Selain mencari pejabat yang harus mengisi jabatan itu, lanjutnya, daerah yang dipimpin oleh penjabat selama 4 tahun jelas akan sulit berkembang. “DKI Jakarta misalnya akan dipimpin oleh penjabat selama 4 tahun itu tentu sangat tidak rasional,” imbuhnya.
Keempat, adalah alasan faktual. Roy mengatakan, usulan penundaan karena faktor COVID-19 dan besarnya dana yang akan dikeluarkan oleh negara dalam hajatan pemilu terbantahkan oleh kejadian faktual.
Ia menyinggung, pada tahun 2020 Indonesia mampu melaksanakan pilkada serentak di 270 daerah di Indonesia (lebih dari setengah jumlah daerah di Indonesia) justru saat pandemi COVID 19 sedang menuju puncaknya dengan varian yang cukup ganas yaitu varian alpha.
“Saat yang sama, perekonomian Indonesia juga mengalami stagnasi jika tidak disebut kemunduran. Pilkada justru dinyatakan salah satu jawaban atas dua hal itu,” teranganya.
Roy justru melihat keanehan jika alasan COVID-19 dan besarnya biasa jadi alasan usulan penundaan pemilu.
“Tentu saja aneh, satu faktor yang sama jadi sebab untuk dua tindakan yang saling tabrakan. Dua alasan di atas lebih tidak tepat secara faktual,” katanya.
Kelima, Ray menyebut penundaan pemilu terbantah berdasar pendapat rakyat Indonesia, karena mayoritas pemilih di Indonesia menolak ide 3 periode jabatan presiden. Penolakan yang sama dinyatakan oleh pemilih terhadap ide perpanjangan masa jabatan presiden.

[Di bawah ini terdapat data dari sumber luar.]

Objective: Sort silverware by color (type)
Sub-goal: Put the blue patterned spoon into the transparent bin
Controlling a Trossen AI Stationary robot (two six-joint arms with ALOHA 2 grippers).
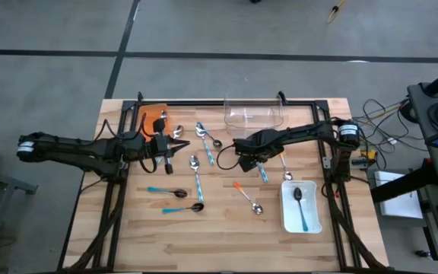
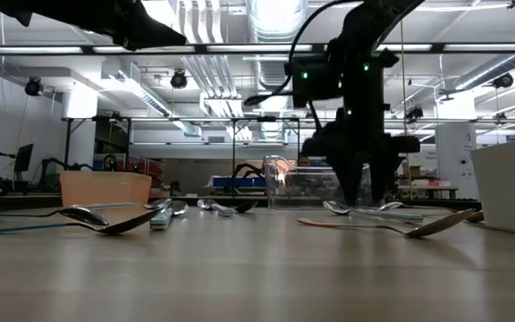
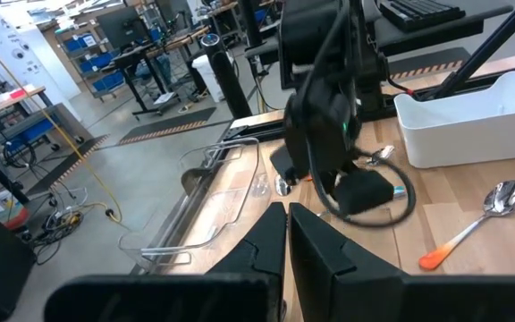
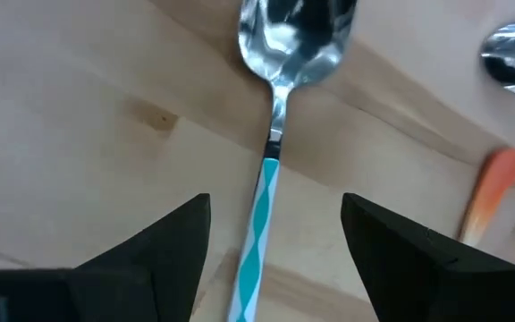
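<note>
High view, read from its left side: the left gripper [image 1: 169, 146] hangs over the table's back-left part beside the orange tray [image 1: 152, 119], its fingers [image 3: 266, 246] pressed together with nothing between them, so that arm looks to be waiting. Spoons lie scattered across the wooden table [image 1: 226, 236]: two teal-handled ones [image 1: 166, 191] toward the front left, a long teal one [image 1: 197, 183] nearer the middle, and an orange-handled spoon [image 1: 245, 196] further right. Behind the middle stands a clear tray [image 1: 255, 114]. The right gripper [image 1: 258, 162] is low over the table's centre-right, fingers spread wide, straddling the handle of a teal-striped spoon [image 4: 269, 170] that lies flat on the wood; nothing is clamped yet. At the front right, the white tray [image 1: 289, 217] already holds one teal-handled spoon [image 1: 301, 205].

The step in hand appears to be the pick of this teal spoon. Next the fingers would need to drop to the wood and close squarely on the thin handle, then carry it to the white tray.
</note>
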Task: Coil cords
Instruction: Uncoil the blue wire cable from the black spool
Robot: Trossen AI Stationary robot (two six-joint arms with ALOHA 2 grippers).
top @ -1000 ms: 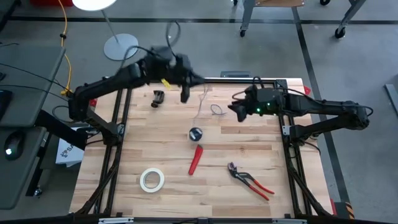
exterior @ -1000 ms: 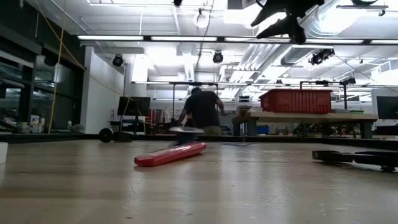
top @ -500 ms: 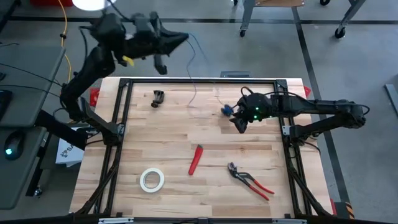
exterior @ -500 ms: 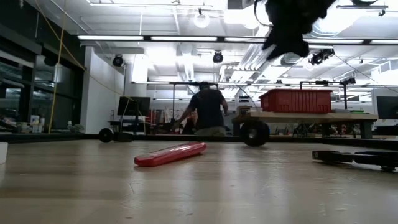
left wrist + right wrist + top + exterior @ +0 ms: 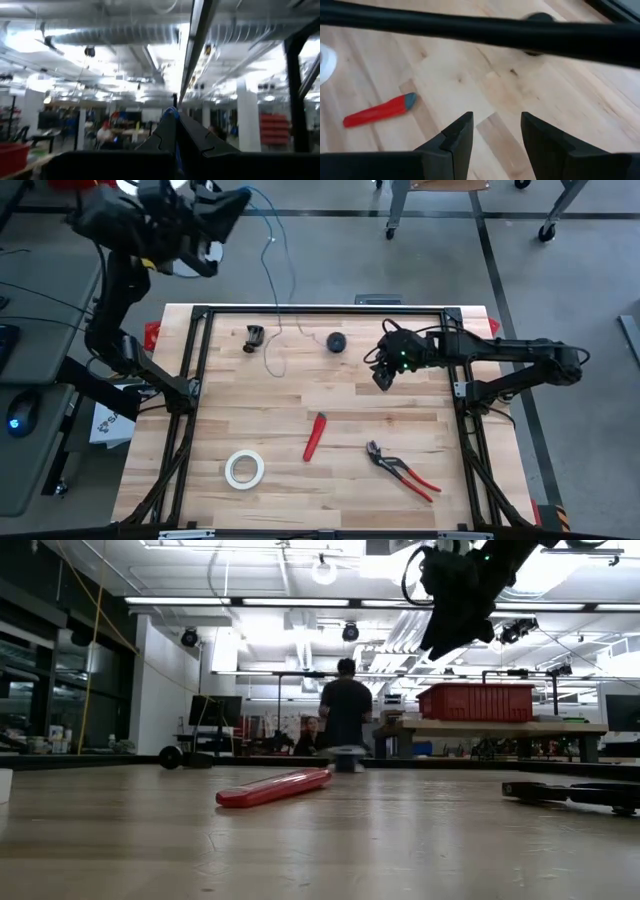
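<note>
Trailing thin, floppy blue wire [image 5: 268, 260] (loosely looped) from round black spool [image 5: 336, 342].

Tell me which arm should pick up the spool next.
Right, probably. Its open end effector hovers just beside the black spool on the table. The left end effector is raised beyond the table's far edge, shut on the blue wire.

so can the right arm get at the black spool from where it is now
Probably yes. The right gripper hangs open over bare wood, and the black spool lies apart from it on the table, with nothing between them. Only the thin wire trails off the spool's far side.
</note>
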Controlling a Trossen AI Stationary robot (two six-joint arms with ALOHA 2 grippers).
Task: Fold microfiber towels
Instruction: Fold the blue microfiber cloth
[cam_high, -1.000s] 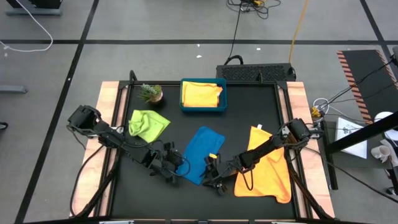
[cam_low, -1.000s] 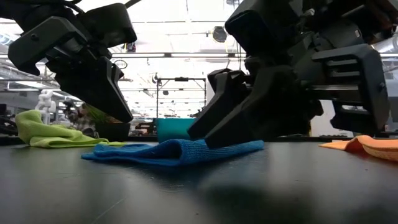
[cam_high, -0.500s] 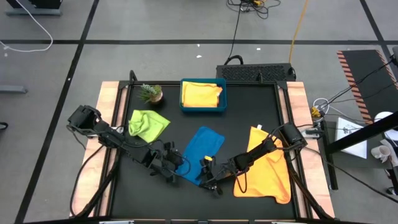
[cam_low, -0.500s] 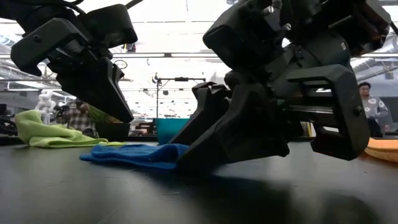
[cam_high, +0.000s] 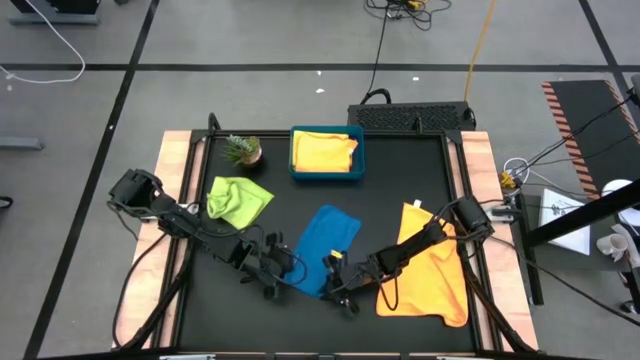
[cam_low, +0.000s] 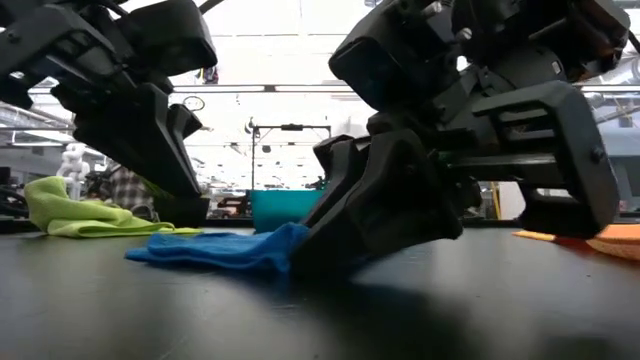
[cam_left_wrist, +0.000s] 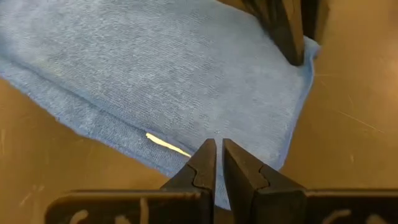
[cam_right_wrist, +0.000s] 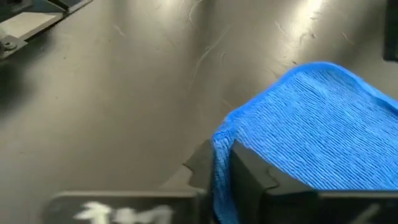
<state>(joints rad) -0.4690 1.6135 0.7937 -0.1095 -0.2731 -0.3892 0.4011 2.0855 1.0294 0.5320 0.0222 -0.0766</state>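
Fingers of the right gripper (cam_right_wrist: 222, 163) are now pinching the blue towel's (cam_high: 322, 247) near corner, mid-table. Left gripper (cam_left_wrist: 219, 155), fingers nearly together, is pinching the other near edge now. Folding is probably starting.

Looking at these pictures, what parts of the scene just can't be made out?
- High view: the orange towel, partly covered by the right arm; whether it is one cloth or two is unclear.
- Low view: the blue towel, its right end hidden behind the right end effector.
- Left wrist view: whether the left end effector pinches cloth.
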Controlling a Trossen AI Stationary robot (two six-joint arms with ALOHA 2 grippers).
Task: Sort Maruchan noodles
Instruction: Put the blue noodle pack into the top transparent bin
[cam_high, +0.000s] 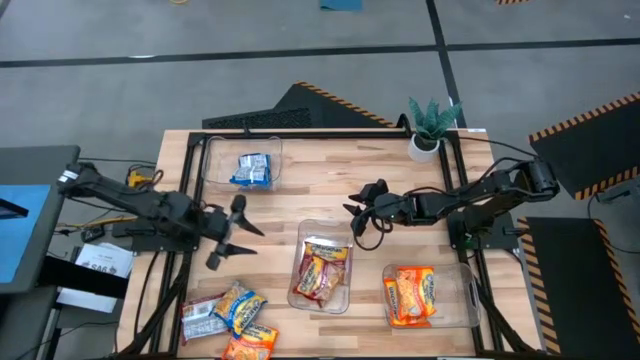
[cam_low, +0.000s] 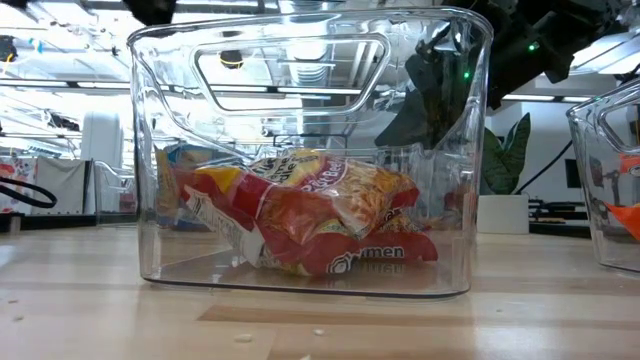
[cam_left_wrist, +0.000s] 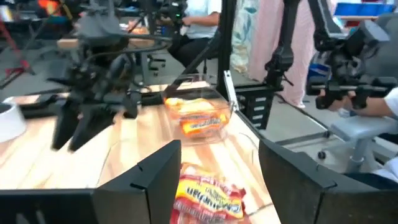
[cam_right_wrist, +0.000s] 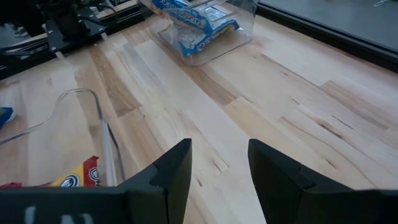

“Dengan 5 argumen bantahan atas argumen pro penundaan jadwal Pemilu 2024, Lima Indonesia menyatakan menolak pengunduran jadwal pemilu dan perpanjangan masa jabatan presiden,” tegas Roy.
Lebih Roy menyampai, bagi parpol atau warga yang tidak siap untuk ikut jadwal pemilu/pilkada 2024 tentu dapat mempergunakan hak konstitusional menyatakan tidak akan ikut serta dalam perhelatan pemilu/pilkada 2024.
“Menyatakan mundur atau tidak mempergunakan hak pilih dan dipilih adalah hak yang dijamin oleh konstitusi,” katanya.
Sementara bagi yang setuju dengan jadwal Pemilu/Pilkada 2024, ia mengajak untuk bersama-sama menyongsong dengan semangat membangun dan menjaga demokrasi.
“Dengan mengikuti ketentuan yang ada, menolak politik uang dan politik identitas. Memastikan Pemilu/Pilkada 2024 aman, menyenangkan, terbuka, partisipatif, cerdas dan rasional,” tukasnya.